> What the task asks
From the first line to the last, repeat the data exactly and drop the pictures.

######

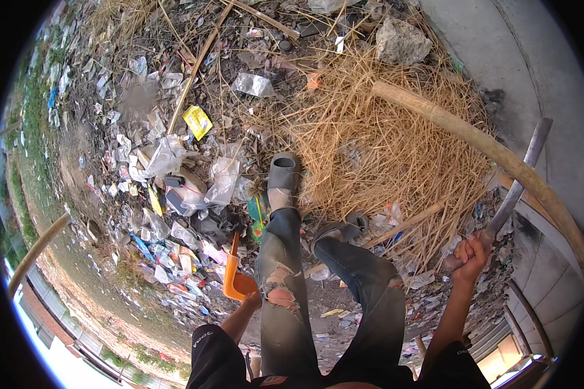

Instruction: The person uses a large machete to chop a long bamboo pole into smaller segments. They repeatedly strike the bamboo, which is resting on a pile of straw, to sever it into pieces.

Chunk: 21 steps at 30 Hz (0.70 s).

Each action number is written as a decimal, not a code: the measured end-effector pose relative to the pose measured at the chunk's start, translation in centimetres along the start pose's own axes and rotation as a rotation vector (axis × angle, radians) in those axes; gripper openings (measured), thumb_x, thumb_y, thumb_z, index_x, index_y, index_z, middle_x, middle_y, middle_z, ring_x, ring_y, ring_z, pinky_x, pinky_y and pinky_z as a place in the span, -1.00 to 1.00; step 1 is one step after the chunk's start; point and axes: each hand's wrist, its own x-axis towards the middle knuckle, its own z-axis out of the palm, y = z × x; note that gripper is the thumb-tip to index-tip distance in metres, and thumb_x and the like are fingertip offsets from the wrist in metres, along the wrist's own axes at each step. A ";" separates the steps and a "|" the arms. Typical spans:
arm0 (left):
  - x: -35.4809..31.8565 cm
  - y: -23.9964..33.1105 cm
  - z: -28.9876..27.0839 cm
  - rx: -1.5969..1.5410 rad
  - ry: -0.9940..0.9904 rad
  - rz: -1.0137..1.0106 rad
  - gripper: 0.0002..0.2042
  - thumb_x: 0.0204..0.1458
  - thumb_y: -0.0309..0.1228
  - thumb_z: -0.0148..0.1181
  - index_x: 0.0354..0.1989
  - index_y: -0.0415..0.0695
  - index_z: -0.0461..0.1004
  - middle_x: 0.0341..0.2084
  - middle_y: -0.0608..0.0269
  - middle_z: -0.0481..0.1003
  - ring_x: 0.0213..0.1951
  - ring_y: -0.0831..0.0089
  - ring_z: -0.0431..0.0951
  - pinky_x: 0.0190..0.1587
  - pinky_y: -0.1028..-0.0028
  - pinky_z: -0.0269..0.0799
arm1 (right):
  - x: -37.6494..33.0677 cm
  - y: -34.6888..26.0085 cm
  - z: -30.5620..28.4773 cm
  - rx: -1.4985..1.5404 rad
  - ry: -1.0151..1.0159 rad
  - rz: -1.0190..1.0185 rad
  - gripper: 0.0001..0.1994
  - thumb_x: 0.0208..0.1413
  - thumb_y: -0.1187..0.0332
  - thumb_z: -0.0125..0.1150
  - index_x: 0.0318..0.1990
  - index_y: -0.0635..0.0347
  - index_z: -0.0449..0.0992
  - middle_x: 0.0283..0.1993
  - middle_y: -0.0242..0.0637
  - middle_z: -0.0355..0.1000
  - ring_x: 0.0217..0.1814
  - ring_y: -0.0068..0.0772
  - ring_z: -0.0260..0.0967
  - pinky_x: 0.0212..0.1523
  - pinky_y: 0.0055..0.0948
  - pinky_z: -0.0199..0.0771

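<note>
My right hand (pixel 472 257) is wrapped round the handle of a long machete (pixel 520 185). Its dull grey blade points up and away to the right, crossing a curved wooden pole (pixel 474 139). Beside my left knee, my left hand (pixel 252 300) grips the edge of an orange plastic piece (pixel 238 279) with a narrow upright part; its fingers are partly hidden. Beyond my feet a heap of dry straw (pixel 383 142) lies on the ground, partly under the pole.
Littered ground with plastic bags (pixel 224 178) and a yellow packet (pixel 197 122) spreads to the left. A rock (pixel 403 41) sits at the straw's far edge. A grey concrete wall (pixel 532 58) stands on the right. Another wooden pole (pixel 39 249) shows at far left.
</note>
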 end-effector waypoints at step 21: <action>12.8 2.1 -10.3 -0.614 0.684 0.268 -0.78 0.22 -0.35 0.03 -0.12 -0.15 0.56 -0.23 0.16 0.58 -0.16 0.32 0.56 -0.11 0.38 0.46 | -2.3 6.8 -4.2 -0.052 0.016 -0.191 -0.85 0.08 0.53 0.12 -0.44 0.16 0.27 -0.72 -0.49 0.05 -0.81 -0.65 -0.06 -0.73 -0.50 0.07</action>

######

> Exercise response
Instruction: The person uses a large machete to chop a long bamboo pole into smaller segments. They repeatedly strike the bamboo, which is resting on a pile of straw, to sever it into pieces.

Chunk: 21 steps at 30 Hz (0.70 s).

Each action number is written as a decimal, not a code: the measured end-effector pose relative to the pose measured at the chunk's start, translation in centimetres along the start pose's own axes and rotation as a rotation vector (axis × angle, radians) in those axes; gripper openings (measured), thumb_x, thumb_y, thumb_z, index_x, index_y, index_z, middle_x, middle_y, middle_z, ring_x, ring_y, ring_z, pinky_x, pinky_y and pinky_z as a place in the span, -1.00 to 1.00; step 1 is one step after the chunk's start; point and axes: each hand's wrist, its own x-axis towards the middle knuckle, its own z-axis out of the palm, y = z × x; note that gripper is the thumb-tip to index-tip distance in metres, and thumb_x and the like are fingertip offsets from the wrist in metres, along the wrist's own axes at each step. A ";" separates the steps and a "|" the arms. Typical spans:
arm0 (left):
  - x: -35.4809..31.8565 cm
  - y: -23.9964..33.1105 cm
  - z: -28.9876..27.0839 cm
  - rx: -1.5969..1.5410 rad
  - ry: -0.9940..0.9904 rad
  - rz: -1.0137..1.0106 rad
  - gripper: 0.0002..0.2042
  - thumb_x: 0.0204..0.1458
  - thumb_y: -0.0309..0.1228
  - thumb_z: -0.0148..0.1181
  - index_x: 0.0354..0.1989
  - index_y: -0.0415..0.0695
  - index_z: -0.0461..0.1004
  - middle_x: 0.0341..0.2084
  - middle_y: -0.0608..0.0269
  - middle_z: -0.0481..0.1003
  - ring_x: 0.0213..0.1951
  - ring_y: -0.0831..0.0089
  - ring_z: -0.0431..0.0951
  - pinky_x: 0.0190..0.1587
  - pinky_y: -0.1028..-0.0028
  - pinky_z: -0.0269..0.0799
arm1 (right):
  - x: -37.6494..33.0677 cm
  - y: -34.6888..26.0085 cm
  - z: -30.5620..28.4773 cm
  - rx: -1.4985..1.5404 rad
  - ry: -1.0151..1.0159 rad
  - rz: -1.0190..1.0185 rad
  - gripper: 0.0001..0.1994
  - thumb_x: 0.0208..0.1413
  - thumb_y: -0.1187..0.0332
  - thumb_z: -0.0125..0.1150
  - index_x: 0.0318..0.1990
  - index_y: -0.0635..0.0347
  - index_z: -0.0449..0.0992
  - middle_x: 0.0283..0.1993
  - middle_y: -0.0242..0.0637
  - middle_z: -0.0355..0.1000
  - ring_x: 0.0217..0.1814
  - ring_y: -0.0068..0.0772
  - ring_z: -0.0260..0.0967
  - pinky_x: 0.0212..0.1523
  - pinky_y: 0.0055..0.0948
  - pinky_z: -0.0199..0.0771

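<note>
My right hand (pixel 472 257) is wrapped round the handle of a long machete (pixel 520 185). Its dull grey blade points up and away to the right, crossing a curved wooden pole (pixel 474 139). Beside my left knee, my left hand (pixel 252 300) grips the edge of an orange plastic piece (pixel 238 279) with a narrow upright part; its fingers are partly hidden. Beyond my feet a heap of dry straw (pixel 383 142) lies on the ground, partly under the pole.
Littered ground with plastic bags (pixel 224 178) and a yellow packet (pixel 197 122) spreads to the left. A rock (pixel 403 41) sits at the straw's far edge. A grey concrete wall (pixel 532 58) stands on the right. Another wooden pole (pixel 39 249) shows at far left.
</note>
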 end-effector waypoints at step 21: <action>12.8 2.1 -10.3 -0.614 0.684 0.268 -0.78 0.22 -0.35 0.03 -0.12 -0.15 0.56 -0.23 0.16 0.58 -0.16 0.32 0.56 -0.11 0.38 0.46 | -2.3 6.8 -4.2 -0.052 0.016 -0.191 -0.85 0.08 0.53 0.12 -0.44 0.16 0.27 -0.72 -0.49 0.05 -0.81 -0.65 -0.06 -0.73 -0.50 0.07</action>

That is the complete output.